* PROBLEM DESCRIPTION: In the data below, how many lines contain the string "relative"? Reply with the number only.

# # # #

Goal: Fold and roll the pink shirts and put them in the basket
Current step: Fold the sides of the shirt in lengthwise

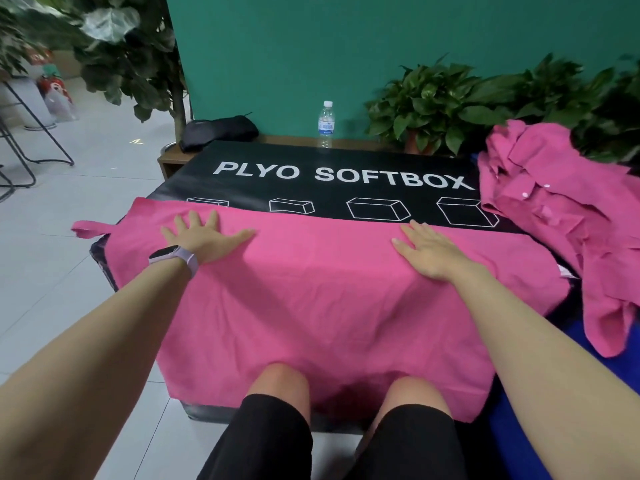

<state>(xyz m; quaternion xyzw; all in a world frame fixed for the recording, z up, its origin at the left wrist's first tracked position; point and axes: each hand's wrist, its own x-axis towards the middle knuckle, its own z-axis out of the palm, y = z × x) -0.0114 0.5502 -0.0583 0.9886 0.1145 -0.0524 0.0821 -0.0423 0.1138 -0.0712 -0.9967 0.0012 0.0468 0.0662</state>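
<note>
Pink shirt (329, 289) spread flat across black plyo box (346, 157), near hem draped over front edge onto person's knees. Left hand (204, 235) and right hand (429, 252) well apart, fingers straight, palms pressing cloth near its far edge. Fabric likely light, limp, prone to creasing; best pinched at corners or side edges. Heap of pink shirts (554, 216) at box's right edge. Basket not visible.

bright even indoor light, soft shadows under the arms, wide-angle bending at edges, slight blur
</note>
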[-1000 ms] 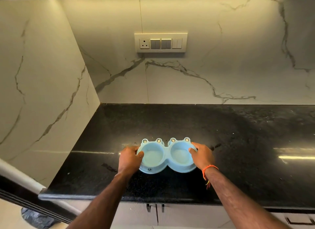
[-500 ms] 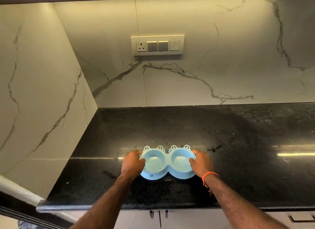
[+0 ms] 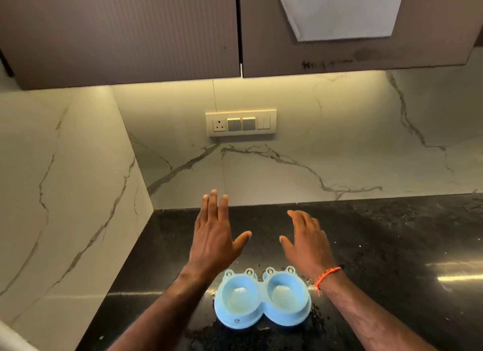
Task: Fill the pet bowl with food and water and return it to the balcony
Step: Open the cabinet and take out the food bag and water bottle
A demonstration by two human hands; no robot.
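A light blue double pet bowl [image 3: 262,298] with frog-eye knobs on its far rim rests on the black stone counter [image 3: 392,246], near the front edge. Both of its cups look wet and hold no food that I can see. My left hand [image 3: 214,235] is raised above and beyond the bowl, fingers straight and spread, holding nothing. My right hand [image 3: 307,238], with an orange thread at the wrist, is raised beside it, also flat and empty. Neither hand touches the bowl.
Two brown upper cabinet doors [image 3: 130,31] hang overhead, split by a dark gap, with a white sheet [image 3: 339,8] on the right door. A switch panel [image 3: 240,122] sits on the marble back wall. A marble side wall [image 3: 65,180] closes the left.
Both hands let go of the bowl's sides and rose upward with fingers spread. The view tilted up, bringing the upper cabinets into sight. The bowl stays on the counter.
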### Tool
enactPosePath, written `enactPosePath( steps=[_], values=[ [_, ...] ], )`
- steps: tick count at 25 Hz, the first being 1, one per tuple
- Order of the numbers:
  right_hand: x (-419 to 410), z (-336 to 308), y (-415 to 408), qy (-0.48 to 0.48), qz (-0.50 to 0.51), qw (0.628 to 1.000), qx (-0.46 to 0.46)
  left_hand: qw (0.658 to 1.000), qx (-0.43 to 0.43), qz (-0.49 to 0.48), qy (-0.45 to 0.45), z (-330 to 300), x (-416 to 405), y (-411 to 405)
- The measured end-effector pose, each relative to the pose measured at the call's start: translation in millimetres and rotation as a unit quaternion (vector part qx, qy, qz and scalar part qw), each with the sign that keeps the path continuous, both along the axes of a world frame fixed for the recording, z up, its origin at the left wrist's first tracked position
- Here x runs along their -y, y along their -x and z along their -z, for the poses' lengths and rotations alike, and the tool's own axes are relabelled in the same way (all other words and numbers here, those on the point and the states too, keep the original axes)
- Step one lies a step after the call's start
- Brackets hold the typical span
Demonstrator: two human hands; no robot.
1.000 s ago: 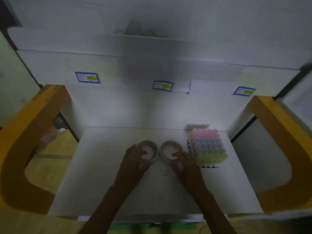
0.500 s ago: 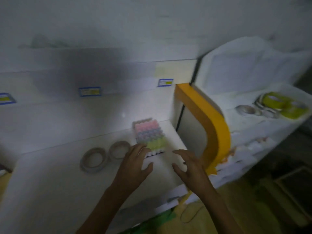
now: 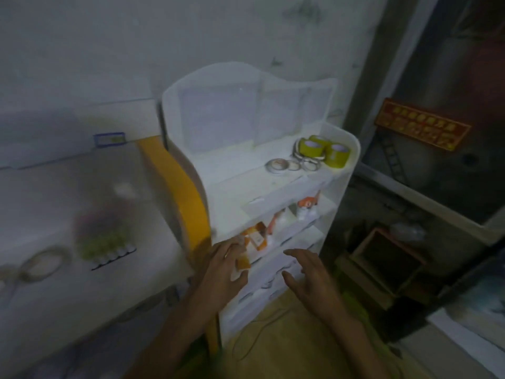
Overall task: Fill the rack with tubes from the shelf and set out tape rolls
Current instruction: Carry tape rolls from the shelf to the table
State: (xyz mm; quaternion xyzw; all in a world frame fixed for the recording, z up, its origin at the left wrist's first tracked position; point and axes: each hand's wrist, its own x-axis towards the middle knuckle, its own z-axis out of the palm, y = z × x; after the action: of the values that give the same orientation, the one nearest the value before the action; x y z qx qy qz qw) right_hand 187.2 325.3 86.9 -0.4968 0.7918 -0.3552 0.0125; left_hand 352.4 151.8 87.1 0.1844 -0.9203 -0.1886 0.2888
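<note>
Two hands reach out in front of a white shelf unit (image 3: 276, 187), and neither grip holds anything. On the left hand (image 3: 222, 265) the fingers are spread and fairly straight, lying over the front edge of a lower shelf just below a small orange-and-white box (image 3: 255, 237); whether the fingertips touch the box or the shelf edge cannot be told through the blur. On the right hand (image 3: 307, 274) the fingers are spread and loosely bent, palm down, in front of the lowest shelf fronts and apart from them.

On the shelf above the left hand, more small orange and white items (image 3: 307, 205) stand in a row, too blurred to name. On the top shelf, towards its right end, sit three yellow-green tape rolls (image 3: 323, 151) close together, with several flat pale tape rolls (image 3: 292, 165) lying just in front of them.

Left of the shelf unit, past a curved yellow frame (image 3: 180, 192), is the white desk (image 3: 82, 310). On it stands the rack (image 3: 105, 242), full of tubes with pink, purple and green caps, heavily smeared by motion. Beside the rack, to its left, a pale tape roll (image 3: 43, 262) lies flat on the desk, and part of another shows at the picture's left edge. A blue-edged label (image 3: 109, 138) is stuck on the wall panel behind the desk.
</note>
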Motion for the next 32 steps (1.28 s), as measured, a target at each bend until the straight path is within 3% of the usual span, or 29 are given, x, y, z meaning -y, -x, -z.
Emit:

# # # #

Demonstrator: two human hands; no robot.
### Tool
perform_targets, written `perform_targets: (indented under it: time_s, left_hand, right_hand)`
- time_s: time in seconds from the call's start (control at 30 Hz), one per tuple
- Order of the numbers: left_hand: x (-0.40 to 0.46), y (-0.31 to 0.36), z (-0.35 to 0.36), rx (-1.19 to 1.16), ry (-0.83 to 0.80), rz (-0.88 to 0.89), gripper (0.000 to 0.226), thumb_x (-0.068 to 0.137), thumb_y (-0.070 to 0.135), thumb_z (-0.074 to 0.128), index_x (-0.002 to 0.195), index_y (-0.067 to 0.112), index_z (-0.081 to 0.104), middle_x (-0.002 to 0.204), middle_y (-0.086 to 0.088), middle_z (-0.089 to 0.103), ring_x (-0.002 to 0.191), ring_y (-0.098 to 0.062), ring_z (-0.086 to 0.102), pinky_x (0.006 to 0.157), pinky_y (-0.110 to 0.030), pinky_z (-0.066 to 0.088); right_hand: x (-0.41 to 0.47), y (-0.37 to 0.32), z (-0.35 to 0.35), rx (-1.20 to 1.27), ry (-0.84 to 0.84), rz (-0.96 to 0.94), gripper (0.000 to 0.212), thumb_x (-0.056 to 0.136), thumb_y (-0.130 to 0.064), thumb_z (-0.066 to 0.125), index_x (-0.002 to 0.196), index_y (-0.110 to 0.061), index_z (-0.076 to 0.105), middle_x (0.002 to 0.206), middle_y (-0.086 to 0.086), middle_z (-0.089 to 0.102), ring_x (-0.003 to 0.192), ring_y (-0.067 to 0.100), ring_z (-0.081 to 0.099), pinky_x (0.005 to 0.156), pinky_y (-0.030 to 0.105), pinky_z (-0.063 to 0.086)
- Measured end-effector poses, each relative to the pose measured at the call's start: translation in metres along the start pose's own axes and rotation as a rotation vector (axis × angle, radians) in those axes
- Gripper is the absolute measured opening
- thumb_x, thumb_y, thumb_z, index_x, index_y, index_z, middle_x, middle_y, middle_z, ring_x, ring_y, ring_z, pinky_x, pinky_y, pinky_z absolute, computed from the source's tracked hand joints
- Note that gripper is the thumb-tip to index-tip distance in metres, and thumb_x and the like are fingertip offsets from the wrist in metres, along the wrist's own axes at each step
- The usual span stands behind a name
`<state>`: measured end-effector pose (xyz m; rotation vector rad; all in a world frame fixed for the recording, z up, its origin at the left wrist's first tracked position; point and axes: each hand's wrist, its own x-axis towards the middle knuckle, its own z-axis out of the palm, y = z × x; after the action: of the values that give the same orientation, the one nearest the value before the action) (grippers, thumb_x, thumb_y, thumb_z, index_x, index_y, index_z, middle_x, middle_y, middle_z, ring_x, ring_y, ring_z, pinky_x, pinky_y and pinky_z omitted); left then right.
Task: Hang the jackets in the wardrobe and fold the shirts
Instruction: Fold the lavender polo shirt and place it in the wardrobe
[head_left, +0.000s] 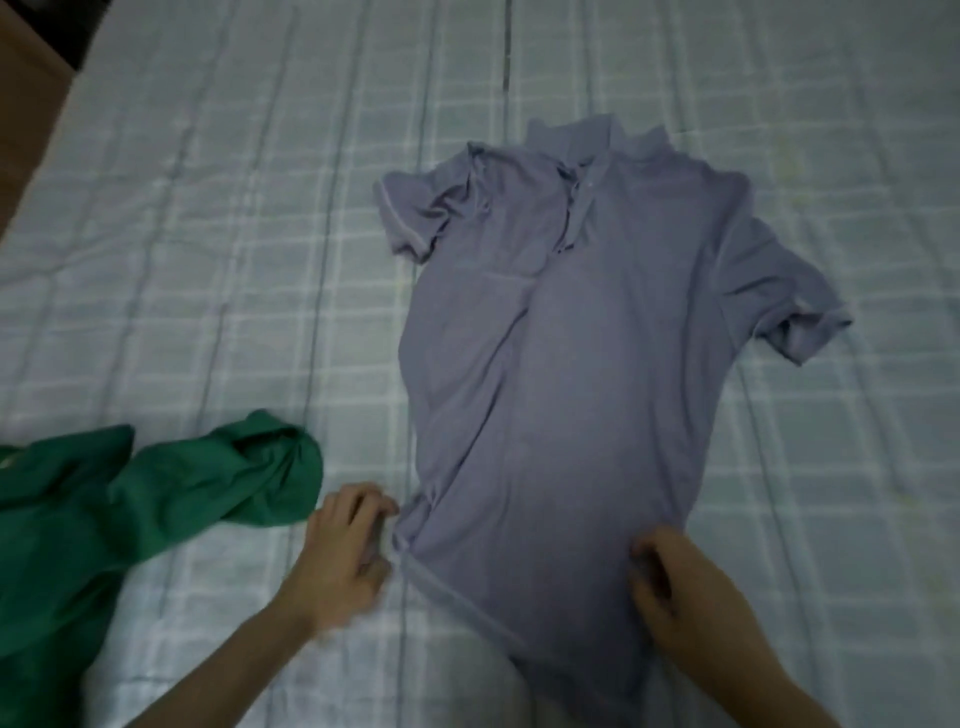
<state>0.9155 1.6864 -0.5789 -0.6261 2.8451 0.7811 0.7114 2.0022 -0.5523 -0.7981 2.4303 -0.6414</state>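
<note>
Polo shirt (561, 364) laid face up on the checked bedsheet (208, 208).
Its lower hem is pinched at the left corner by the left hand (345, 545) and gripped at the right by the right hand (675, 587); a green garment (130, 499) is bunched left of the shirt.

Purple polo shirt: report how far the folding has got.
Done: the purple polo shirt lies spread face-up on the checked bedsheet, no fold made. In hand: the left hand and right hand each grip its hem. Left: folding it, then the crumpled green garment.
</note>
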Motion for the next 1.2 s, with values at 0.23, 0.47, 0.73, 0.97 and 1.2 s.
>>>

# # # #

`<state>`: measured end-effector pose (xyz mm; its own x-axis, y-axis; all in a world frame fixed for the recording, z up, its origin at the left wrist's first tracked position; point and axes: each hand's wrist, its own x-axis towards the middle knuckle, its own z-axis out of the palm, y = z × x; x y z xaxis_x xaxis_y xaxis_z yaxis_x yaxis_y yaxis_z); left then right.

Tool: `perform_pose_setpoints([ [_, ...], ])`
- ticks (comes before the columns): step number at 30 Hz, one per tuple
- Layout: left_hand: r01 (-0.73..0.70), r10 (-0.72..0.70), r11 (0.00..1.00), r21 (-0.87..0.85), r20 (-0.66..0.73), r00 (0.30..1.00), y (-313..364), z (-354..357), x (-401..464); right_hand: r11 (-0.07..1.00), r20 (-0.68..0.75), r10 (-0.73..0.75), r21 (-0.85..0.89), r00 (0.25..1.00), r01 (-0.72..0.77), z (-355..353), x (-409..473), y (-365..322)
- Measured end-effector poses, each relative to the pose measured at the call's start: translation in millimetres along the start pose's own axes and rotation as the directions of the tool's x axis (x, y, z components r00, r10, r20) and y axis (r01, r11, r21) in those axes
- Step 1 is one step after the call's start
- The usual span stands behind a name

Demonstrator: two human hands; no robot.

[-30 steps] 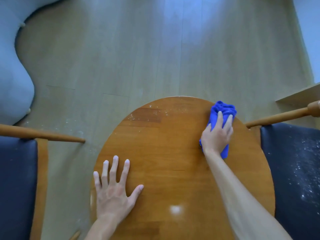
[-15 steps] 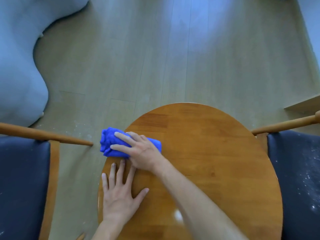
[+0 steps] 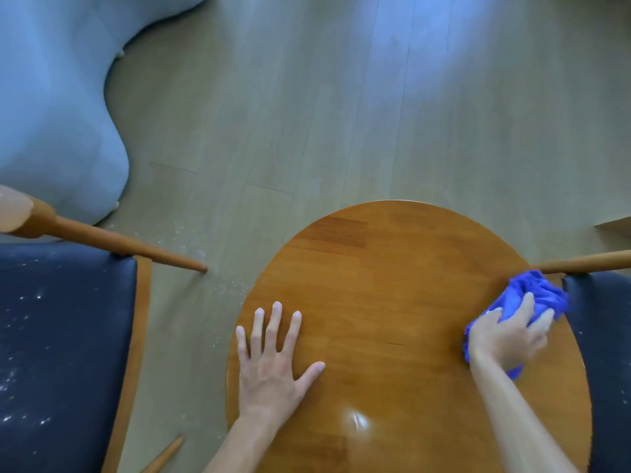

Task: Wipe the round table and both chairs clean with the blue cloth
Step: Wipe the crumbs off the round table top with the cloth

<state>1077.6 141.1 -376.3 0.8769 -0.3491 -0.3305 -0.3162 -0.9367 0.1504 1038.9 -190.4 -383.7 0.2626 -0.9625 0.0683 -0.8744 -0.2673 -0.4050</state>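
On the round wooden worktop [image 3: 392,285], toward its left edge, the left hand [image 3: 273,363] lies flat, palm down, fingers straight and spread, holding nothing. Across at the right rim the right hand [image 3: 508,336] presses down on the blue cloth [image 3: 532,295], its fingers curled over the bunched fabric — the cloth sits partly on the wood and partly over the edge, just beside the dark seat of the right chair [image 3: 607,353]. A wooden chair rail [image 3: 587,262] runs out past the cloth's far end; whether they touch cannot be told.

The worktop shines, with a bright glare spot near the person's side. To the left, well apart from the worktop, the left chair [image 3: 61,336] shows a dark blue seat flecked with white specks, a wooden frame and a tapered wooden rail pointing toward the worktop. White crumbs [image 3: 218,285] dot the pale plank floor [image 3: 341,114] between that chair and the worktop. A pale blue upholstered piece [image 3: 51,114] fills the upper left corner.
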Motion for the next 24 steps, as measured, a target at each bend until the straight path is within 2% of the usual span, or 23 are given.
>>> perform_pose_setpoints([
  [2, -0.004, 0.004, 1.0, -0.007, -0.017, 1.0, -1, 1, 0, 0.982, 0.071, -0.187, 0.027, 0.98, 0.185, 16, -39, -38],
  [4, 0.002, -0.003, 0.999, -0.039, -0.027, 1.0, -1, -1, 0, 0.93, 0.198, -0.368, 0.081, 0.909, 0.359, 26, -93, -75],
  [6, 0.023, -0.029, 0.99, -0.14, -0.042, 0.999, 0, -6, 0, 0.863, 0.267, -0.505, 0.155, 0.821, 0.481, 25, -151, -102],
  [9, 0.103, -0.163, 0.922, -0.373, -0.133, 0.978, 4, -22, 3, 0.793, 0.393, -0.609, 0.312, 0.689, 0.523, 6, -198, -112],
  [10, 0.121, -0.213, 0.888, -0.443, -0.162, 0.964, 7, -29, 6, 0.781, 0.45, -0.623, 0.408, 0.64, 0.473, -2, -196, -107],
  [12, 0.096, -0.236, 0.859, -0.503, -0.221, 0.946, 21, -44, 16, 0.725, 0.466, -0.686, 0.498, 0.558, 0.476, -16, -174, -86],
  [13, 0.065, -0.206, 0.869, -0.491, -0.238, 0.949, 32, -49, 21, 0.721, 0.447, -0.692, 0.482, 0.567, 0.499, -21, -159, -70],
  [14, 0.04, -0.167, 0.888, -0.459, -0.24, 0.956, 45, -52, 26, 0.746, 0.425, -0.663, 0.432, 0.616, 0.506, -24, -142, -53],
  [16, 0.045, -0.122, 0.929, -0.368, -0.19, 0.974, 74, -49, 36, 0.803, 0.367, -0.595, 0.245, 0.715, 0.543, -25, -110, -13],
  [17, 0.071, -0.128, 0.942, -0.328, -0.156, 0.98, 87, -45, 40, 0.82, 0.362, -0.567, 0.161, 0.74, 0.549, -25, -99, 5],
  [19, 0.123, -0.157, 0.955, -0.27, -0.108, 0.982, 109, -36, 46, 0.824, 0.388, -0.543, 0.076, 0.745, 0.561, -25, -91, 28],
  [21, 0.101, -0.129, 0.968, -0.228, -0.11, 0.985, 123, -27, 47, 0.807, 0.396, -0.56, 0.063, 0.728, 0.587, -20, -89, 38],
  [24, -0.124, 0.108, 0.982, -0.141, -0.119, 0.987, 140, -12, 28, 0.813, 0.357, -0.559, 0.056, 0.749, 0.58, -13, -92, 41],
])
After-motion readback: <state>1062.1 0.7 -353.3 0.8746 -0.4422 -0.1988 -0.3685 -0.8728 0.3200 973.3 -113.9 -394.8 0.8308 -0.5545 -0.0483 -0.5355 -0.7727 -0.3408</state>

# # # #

* TASK RESULT: 3